- Promotional release poster
- Directed by: Kunal Kohli
- Written by: Kunal Kohli Hardik Gajjar
- Produced by: Mohaan Nadaar Jyoti Deshpande
- Starring: Vardhan Puri Kaveri Kapur
- Cinematography: Andrew Hall
- Music by: A. R. Rahman
- Production companies: The Indian Scion Production The Production Headquarters
- Distributed by: Disney+ Hotstar
- Release date: 11 February 2025;
- Running time: 97 minutes
- Country: India
- Language: Hindi

= Bobby Aur Rishi Ki Love Story =

Hindi romantic comedy film

Bobby Aur Rishi Ki Love Story is a 2025 Indian Hindi-language romantic comedy film directed by Kunal Kohli. It stars Vardhan Puri and Kaveri Kapur in lead roles, alongside Nisha Aaliya and Lillete Dubey in supporting roles. The film premiered on Disney+ Hotstar on 11 February 2025.

== Plot summary ==
Bobby, a young woman traveling from Glasgow to Cardiff, has her flight diverted to London due to a volcanic ash cloud. Stranded at Heathrow Airport, she crosses paths with Rishi, an eager stranger who instantly falls for her. Rishi follows Bobby to Cambridge, where they spend a day exploring the city, sharing stories and bonding. Despite initial resistance, Bobby slowly warms up to Rishi, though she remains hesitant due to a recent heartbreak.

Two years later, the two unexpectedly meet again at a couples therapy session. Now married but facing issues, they revisit their past, confront their insecurities, and try to rediscover the spark in their relationship.

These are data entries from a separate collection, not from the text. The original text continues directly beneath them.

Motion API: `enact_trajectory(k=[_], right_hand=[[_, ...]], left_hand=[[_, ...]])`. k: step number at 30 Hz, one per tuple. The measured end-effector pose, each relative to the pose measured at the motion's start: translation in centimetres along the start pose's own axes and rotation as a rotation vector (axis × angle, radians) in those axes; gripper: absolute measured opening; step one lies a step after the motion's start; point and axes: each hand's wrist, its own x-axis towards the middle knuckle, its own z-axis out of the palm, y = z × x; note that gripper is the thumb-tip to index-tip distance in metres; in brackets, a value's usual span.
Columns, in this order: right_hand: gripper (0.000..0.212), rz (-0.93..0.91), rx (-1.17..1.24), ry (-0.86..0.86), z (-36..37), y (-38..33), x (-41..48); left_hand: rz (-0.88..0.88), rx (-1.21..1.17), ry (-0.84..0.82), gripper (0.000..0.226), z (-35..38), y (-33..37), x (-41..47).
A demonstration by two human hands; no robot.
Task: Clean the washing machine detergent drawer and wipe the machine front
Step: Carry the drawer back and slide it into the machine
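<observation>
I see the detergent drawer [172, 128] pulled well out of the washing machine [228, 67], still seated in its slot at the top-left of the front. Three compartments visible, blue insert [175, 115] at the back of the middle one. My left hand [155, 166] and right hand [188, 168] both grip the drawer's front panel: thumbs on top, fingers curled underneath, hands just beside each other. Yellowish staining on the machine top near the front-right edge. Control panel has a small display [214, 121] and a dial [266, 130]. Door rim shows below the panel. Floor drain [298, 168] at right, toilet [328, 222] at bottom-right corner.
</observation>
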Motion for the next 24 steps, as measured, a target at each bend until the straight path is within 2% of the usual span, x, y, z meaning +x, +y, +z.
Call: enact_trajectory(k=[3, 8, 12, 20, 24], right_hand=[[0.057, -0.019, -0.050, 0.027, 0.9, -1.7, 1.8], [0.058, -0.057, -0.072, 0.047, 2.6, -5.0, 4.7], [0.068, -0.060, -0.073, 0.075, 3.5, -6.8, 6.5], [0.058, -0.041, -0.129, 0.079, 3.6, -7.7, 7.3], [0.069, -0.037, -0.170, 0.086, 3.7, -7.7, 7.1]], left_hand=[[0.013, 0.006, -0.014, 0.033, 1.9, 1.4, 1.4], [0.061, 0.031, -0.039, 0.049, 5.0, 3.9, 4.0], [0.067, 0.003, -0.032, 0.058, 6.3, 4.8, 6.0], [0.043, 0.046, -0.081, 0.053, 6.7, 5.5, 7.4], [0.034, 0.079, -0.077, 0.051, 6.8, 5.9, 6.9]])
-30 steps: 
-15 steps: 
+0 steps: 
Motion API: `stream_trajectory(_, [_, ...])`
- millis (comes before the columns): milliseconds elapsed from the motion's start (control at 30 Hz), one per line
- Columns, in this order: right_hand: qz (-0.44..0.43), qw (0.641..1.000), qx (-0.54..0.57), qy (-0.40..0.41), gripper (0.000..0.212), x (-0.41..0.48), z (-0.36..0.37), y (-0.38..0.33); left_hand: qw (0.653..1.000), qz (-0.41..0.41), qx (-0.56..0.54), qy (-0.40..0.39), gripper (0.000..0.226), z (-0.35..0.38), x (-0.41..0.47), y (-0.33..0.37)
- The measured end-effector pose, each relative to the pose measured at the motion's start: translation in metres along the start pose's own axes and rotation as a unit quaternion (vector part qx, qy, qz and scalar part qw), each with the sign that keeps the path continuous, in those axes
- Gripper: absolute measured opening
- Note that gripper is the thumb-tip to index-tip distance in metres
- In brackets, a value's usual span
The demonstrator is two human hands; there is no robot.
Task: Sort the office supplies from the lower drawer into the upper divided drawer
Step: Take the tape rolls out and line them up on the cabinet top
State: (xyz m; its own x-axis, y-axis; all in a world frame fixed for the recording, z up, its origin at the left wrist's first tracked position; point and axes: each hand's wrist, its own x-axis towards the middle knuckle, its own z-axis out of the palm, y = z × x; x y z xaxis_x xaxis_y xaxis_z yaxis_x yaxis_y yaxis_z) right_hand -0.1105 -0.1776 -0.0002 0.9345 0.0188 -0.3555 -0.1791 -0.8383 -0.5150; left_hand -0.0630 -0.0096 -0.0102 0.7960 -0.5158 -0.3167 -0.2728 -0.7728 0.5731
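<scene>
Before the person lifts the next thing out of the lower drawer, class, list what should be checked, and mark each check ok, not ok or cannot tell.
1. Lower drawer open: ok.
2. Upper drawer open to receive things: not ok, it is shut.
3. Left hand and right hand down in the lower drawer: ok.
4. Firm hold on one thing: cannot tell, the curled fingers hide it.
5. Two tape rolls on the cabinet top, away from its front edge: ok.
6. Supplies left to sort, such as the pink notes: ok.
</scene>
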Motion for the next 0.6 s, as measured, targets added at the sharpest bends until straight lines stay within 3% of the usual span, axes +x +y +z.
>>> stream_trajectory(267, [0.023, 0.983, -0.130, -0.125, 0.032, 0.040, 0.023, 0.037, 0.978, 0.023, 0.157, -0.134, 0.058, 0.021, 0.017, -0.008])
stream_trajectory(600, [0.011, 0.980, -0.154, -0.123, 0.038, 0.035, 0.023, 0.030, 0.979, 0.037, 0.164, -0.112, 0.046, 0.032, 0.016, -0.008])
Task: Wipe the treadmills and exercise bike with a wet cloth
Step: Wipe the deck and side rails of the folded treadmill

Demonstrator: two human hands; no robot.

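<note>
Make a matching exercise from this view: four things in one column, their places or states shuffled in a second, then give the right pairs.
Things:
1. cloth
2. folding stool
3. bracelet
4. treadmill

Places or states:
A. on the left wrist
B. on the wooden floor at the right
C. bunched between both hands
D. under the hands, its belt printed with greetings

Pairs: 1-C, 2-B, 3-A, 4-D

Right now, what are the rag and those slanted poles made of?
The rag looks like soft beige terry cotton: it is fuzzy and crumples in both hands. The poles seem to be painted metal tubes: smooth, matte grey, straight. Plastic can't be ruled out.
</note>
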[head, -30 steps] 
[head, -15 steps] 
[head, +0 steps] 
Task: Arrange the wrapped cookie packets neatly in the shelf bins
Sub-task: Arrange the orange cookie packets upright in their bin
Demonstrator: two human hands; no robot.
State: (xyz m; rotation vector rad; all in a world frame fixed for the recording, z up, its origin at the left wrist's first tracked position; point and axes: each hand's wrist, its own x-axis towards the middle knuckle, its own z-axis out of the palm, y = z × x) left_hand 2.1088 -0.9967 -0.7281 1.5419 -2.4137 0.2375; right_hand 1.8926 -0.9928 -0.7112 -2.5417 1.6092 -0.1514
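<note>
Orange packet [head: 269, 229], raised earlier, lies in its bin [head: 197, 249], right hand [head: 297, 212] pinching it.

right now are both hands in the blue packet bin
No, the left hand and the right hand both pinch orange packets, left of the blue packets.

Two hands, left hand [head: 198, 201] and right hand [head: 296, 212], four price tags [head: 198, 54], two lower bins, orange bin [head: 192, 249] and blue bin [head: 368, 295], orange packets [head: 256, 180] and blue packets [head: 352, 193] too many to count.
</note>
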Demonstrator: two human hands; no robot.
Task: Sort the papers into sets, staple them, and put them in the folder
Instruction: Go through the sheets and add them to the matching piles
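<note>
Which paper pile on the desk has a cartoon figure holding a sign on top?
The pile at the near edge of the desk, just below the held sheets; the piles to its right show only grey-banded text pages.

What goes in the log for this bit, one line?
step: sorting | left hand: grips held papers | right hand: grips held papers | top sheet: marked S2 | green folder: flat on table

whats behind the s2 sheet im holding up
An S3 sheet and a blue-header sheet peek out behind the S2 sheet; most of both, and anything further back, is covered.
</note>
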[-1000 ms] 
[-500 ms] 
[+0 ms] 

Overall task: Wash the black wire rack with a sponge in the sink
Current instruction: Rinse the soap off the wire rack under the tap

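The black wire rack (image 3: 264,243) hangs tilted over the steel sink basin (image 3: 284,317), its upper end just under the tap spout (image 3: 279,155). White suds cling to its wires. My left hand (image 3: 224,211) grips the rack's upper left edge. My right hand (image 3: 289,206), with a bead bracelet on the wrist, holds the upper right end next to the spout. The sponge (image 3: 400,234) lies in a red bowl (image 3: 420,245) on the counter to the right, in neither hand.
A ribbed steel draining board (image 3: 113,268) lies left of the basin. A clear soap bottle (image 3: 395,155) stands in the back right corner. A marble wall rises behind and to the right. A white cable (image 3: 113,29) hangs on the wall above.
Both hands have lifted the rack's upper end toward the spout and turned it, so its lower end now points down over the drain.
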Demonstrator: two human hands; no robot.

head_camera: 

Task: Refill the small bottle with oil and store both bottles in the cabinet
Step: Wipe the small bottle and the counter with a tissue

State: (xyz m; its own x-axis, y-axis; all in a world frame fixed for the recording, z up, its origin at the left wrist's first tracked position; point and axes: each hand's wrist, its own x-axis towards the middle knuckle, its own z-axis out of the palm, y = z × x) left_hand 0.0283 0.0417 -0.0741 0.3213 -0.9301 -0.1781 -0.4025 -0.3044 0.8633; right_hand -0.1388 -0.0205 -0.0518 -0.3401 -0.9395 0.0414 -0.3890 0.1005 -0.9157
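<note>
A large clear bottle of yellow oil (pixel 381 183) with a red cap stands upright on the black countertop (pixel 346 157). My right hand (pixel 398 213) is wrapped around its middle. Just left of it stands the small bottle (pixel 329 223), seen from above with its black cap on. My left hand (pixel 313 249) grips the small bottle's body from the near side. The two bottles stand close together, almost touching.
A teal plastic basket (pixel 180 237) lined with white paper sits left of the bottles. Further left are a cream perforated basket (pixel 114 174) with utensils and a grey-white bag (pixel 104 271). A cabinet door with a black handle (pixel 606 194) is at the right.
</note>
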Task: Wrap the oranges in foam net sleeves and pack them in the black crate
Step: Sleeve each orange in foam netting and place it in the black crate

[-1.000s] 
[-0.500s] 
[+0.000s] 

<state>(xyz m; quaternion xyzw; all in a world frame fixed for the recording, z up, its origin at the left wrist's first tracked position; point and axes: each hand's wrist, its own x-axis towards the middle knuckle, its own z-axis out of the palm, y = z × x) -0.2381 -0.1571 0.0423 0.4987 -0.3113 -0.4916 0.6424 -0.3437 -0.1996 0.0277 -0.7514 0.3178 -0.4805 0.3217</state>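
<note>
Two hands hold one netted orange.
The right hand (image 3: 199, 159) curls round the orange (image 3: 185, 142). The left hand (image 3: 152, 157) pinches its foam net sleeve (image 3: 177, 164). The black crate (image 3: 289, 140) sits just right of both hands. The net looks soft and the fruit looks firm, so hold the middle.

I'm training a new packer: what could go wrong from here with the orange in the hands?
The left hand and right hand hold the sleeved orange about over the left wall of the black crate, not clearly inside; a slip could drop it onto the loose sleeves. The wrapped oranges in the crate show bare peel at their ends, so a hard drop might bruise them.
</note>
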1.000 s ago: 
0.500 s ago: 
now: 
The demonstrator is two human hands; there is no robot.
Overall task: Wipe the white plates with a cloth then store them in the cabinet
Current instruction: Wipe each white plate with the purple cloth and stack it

Whether they reconcile or part ways forms the crux of the story.

== Cast and characters ==

- Vardhan Puri as Rishi
- Kaveri Kapur as Bobby
- Nisha Aaliya as Riya, Bobby's sister
- Lillete Dubey as Dr. Shenaya Kharody, therapist
- Seema Bowri as Bobby's mother
- Sameer Suri as Bobby's father
- Raj Zutshi as Rishi's father
- Sonam Nanwani as Anjali

== Production ==
The film was directed by Kunal Kohli, known for his previous work Hum Tum. It was produced by The Indian Scion Production Ltd (UK) and The Production Headquarters Ltd, and Jio Studios. Filming took place across various locations in the United Kingdom, especially in Cambridge.

The film pays homage to classics such as Hum Tum and Before Sunrise, with a large part of the narrative involving long conversations across scenic locations. Music for the film was composed by A. R. Rahman and others.

== Release ==
Bobby Aur Rishi Ki Love Story was released on 11 February 2025 on Disney+ Hotstar, bypassing theatrical release.

== Reception ==
The film received mixed to negative reviews from critics. Archika Khurana of The Times of India gave the film 2 out of 5 stars, writing, "Ultimately, Bobby Aur Rishi Ki Love Story feels like a rushed homage to Hum Tum but lacks the charm, depth, and memorable moments that made Kohli’s previous work so successful." Rishabh Suri of Hindustan Times criticized the film's writing and performances, stating that "it exemplifies how not to create a compelling love story in Hindi cinema."

Aishwarya Vasudevan of OTTplay rated the film 1.5 out of 5 stars, commenting that "Vardhan Puri and Kaveri Kapur's rom-com has neither romance nor comedy." Devesh Sharma of Filmfare gave it 2.5 stars, noting that it had "a nice meet-cute, beautiful locations and actors who are nothing but sincere," but that the film failed in execution. Bollywood Hungama stated, "On the whole, Bobby Aur Rishi Ki Love Story pays a nice homage to Hum Tum and Before Sunrise but it falters due to the absence of a strong conflict in the narrative."

Sushmita Dey of Times Now gave 2 stars, writing that the film "falls short of expectations with flat performances, forced dialogue, and an underwhelming soundtrack."